● **INFORMATION PROVIDED**:
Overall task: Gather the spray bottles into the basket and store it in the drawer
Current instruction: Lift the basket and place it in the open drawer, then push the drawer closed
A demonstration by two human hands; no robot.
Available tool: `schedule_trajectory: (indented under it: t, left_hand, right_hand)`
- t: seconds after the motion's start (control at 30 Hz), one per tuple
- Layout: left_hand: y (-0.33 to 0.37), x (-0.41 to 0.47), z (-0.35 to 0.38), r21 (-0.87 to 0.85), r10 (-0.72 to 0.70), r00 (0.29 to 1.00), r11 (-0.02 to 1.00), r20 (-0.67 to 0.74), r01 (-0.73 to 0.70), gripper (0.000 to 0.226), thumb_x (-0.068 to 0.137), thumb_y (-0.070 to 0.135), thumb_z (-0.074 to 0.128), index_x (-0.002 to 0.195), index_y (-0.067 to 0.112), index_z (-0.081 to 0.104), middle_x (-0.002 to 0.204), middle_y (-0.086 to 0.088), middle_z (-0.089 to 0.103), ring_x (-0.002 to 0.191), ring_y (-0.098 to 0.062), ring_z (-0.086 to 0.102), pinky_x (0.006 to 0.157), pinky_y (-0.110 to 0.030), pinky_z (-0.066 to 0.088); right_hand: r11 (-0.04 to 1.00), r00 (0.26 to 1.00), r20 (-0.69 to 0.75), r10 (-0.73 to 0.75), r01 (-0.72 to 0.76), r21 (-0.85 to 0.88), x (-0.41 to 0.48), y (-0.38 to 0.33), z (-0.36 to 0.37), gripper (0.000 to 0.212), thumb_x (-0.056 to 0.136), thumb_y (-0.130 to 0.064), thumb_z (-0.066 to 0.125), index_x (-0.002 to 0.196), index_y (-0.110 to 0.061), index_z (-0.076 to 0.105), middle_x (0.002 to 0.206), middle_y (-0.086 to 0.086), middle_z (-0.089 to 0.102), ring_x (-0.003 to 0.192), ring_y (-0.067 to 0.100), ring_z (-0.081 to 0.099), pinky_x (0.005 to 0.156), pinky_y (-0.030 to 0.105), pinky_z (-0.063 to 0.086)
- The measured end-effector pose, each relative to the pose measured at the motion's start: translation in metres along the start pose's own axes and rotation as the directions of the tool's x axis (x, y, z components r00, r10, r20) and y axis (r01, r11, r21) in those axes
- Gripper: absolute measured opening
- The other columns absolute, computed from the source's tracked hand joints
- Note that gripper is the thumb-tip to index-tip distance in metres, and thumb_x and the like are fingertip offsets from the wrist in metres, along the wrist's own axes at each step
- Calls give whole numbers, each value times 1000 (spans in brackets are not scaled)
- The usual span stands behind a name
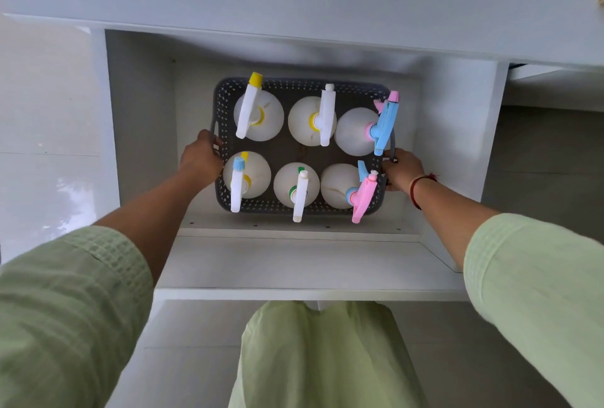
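Head view: basket (295, 210), grey, holding six spray bottles (258, 115), inside the open drawer (294, 264). Left hand (201, 159) and right hand (400, 171) each clamped on a basket side handle. Step: storing. Next: let go, push drawer closed.

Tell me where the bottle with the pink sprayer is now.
In the head view, the bottle with the pink sprayer stands in the basket's near right corner, beside the right hand.

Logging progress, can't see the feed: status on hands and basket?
Left hand and right hand shut on basket handles. Six spray bottles inside, upright. Basket in open drawer. Nothing in the way.
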State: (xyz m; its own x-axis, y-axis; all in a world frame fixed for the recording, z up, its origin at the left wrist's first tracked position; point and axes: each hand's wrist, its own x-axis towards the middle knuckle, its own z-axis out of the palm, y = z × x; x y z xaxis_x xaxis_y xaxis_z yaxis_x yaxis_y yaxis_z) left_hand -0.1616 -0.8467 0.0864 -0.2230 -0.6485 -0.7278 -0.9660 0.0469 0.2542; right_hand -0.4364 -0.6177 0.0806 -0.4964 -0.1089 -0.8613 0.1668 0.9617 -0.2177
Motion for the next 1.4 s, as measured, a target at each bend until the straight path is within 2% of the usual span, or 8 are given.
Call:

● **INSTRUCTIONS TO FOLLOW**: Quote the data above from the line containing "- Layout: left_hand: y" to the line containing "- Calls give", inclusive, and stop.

● **OUTPUT**:
- Layout: left_hand: y (-0.33 to 0.37), x (-0.41 to 0.47), z (-0.35 to 0.38), r21 (-0.87 to 0.85), r10 (-0.72 to 0.70), r00 (0.29 to 1.00), r11 (-0.02 to 1.00), r20 (-0.67 to 0.74), r01 (-0.73 to 0.70), gripper (0.000 to 0.226), thumb_x (-0.068 to 0.137), thumb_y (-0.070 to 0.135), thumb_z (-0.074 to 0.128), index_x (-0.002 to 0.195), index_y (-0.067 to 0.112), index_z (-0.081 to 0.104), middle_x (-0.002 to 0.204), middle_y (-0.086 to 0.088), middle_z (-0.089 to 0.103), ring_x (-0.002 to 0.191), ring_y (-0.098 to 0.062), ring_z (-0.086 to 0.102), pinky_x (0.006 to 0.157), pinky_y (-0.110 to 0.030), pinky_z (-0.066 to 0.088); right_hand: r11 (-0.04 to 1.00), r00 (0.26 to 1.00), r20 (-0.69 to 0.75), r10 (-0.73 to 0.75), r01 (-0.72 to 0.76), r21 (-0.85 to 0.88), x (-0.41 to 0.48), y (-0.38 to 0.33), z (-0.36 to 0.37), gripper (0.000 to 0.212), thumb_x (-0.056 to 0.136), thumb_y (-0.130 to 0.064), thumb_z (-0.066 to 0.125), index_x (-0.002 to 0.196), index_y (-0.110 to 0.061), index_z (-0.076 to 0.105), middle_x (0.002 to 0.206), middle_y (-0.086 to 0.086), middle_z (-0.089 to 0.102), ring_x (-0.003 to 0.192), ring_y (-0.067 to 0.100), ring_z (-0.081 to 0.099), pinky_x (0.005 to 0.156), pinky_y (-0.030 to 0.105), pinky_z (-0.063 to 0.086)
- The measured end-effector pose, each relative to the pose measured at the motion's start: translation in metres along the start pose's own axes and rotation as the directions of the tool's x axis (x, y, z components r00, r10, r20) and y axis (r01, r11, r21) in those axes
- Gripper: absolute measured opening
- The other columns absolute, computed from the source's tracked hand joints
- Note that gripper is the thumb-tip to index-tip distance in metres, and thumb_x and the like are fingertip offsets from the wrist in metres, along the wrist's own axes at each step
- Calls give whole numbers, each value times 1000 (spans in brackets are not scaled)

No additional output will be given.